The data below must be copied in full and without any change.

■ Stored data
════════════════

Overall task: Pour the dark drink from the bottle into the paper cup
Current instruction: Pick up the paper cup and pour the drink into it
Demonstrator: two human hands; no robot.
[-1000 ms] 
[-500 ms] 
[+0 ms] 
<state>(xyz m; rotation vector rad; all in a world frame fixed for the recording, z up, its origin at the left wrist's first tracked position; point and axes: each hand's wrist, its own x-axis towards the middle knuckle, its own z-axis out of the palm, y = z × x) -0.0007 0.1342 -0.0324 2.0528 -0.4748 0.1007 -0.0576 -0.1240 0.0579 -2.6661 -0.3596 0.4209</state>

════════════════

■ Response to this task
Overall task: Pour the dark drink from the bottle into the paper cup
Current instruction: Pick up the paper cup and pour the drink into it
Demonstrator: two human hands; no robot.
[-1000 ms] 
[-500 ms] 
[+0 ms] 
<state>(xyz m; rotation vector rad; all in a world frame fixed for the recording, z up, its origin at the left wrist's first tracked position; point and axes: each hand's wrist, its own x-axis towards the middle knuckle, its own z-axis out of the palm, y = z × x) -0.0007 0.1342 -0.0324 2.0528 -0.4748 0.1007 -0.0576 -0.1240 0.0579 -2.6661 -0.3596 0.4209</state>

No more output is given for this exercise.